= Work instruction =
What lines in the listing below hold the string "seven"? Please copy them out.

= Study material =
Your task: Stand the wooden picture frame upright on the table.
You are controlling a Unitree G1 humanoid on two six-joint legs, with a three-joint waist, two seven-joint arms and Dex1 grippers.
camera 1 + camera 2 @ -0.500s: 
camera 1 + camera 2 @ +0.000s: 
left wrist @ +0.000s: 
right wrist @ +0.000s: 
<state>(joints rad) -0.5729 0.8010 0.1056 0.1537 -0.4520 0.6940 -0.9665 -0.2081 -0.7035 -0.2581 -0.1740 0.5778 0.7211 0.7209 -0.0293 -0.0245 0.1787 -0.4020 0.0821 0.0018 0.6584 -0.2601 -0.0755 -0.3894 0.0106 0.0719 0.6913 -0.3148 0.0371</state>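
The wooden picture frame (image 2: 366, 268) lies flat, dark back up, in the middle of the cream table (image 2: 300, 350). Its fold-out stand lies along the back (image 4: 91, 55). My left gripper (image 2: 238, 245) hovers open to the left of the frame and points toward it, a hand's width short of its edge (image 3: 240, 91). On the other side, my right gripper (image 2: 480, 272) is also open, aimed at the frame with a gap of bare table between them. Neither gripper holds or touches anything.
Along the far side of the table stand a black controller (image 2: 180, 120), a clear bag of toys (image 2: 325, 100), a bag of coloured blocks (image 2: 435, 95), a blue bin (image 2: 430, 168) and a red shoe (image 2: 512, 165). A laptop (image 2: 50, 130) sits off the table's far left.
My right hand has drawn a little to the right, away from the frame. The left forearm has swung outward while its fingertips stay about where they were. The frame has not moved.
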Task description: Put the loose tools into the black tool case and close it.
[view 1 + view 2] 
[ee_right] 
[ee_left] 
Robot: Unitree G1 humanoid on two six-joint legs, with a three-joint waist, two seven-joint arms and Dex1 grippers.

= Task output =
You are controlling a Unitree G1 humanoid on two six-joint legs, with a three-joint waist, two seven-joint arms and Dex1 grippers.
Robot: Unitree G1 humanoid on two six-joint legs, with a three-joint waist, two seven-joint arms and Dex1 grippers.

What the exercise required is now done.